Isolating CBRN Knowledge in LLMs for Safety - Phase 2 (Research)

Project summary

Localizing dangerous knowledge within Mixture of Expert models' experts to allow selective deactivation while preserving model performance on other domains.

What are this project's goals? How will you achieve them?

We aim to address the dual-use threat posed by advanced AI capabilities in Chemical, Biological, Radiological, and Nuclear (CBRN) domains by physically localizing dangerous capabilities into designated experts during pre-training using gradient routing in Mixture of Experts (MoE) models, enabling selective activation based on deployment context.

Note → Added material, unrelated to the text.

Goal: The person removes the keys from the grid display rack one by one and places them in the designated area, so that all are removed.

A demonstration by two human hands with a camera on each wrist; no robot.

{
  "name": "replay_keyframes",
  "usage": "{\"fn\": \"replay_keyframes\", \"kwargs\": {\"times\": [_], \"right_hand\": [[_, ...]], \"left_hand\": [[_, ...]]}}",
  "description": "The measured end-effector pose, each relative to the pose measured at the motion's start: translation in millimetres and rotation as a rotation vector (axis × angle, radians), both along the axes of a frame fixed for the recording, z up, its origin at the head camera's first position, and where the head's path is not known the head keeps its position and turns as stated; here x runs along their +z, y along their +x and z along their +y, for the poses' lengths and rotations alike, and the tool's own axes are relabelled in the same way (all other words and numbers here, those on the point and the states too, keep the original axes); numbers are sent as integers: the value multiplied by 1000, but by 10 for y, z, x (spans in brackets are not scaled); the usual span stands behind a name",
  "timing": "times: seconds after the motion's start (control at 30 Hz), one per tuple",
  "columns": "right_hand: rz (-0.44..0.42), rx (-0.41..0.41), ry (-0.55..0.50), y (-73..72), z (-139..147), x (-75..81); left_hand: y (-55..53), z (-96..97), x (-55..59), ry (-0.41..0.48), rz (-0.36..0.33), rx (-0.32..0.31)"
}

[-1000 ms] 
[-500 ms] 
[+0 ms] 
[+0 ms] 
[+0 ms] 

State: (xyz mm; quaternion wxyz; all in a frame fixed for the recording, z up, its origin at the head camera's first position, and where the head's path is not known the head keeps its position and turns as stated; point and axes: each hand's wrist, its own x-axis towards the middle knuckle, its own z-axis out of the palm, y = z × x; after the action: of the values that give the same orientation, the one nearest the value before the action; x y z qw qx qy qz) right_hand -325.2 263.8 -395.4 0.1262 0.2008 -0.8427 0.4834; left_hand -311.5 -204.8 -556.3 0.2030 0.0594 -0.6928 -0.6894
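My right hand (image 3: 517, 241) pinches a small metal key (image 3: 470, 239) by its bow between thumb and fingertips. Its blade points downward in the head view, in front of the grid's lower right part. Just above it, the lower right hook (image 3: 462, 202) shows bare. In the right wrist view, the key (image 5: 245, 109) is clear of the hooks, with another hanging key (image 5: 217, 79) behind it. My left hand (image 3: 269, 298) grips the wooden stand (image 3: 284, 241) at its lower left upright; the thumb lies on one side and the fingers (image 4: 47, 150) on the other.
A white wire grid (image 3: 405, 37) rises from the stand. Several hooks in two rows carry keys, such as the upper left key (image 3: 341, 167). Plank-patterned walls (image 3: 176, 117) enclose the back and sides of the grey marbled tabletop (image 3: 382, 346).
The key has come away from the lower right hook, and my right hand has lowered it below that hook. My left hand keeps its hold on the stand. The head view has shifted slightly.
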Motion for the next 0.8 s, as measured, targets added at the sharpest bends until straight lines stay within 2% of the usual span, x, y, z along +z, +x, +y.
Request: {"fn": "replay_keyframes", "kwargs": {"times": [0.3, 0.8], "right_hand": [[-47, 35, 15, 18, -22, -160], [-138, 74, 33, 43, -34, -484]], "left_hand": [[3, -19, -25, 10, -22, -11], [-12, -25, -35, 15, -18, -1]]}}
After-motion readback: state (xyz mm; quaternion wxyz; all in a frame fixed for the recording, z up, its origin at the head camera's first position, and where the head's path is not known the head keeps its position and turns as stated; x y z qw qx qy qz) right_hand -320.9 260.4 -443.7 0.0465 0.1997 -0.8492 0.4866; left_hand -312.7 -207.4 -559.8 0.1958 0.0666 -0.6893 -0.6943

Our goal is to implement this with minimal modifications to current MoE training regimes, publish our work, and open source our code to facilitate easy industry adoption.

We have already demonstrated:

Strong Isolation at Scale (on Medical Knowledge):

~250,000x compute slowdown at 1.2B params after ablating medical experts (medical performance degrades to baseline trained with 250,000x fewer FLOPs)
- ~62,500x compute slowdown maintained even after re-calibrating output logits to medical domain
Isolation effectiveness increases with model scale

Robustness Against Recovery:

Full-model fine-tuning on medical data requires ~500M tokens to restore USMLE performance

Minimal Alignment Tax:

<0.02 nats increase in loss on non-medical domains post-ablation demonstrates performance preservation on legitimate capabilities

Label Efficiency:

Semi-supervised approach outperforms supervised, likely indicating resilience to label errors and reduced labeling requirements

Our next goals include:

Multiple Realistic Domains: Expand from medical to virology, nuclear, and other high-risk areas
Scale to Larger Models: In order to be more confident in extrapolations about current base models.
Thorough Evaluation: Test against advanced adversarial attacks, in-context learning recovery.
Understand Labeling Requirements: Determine minimum quality and quantity requirements for domain classification.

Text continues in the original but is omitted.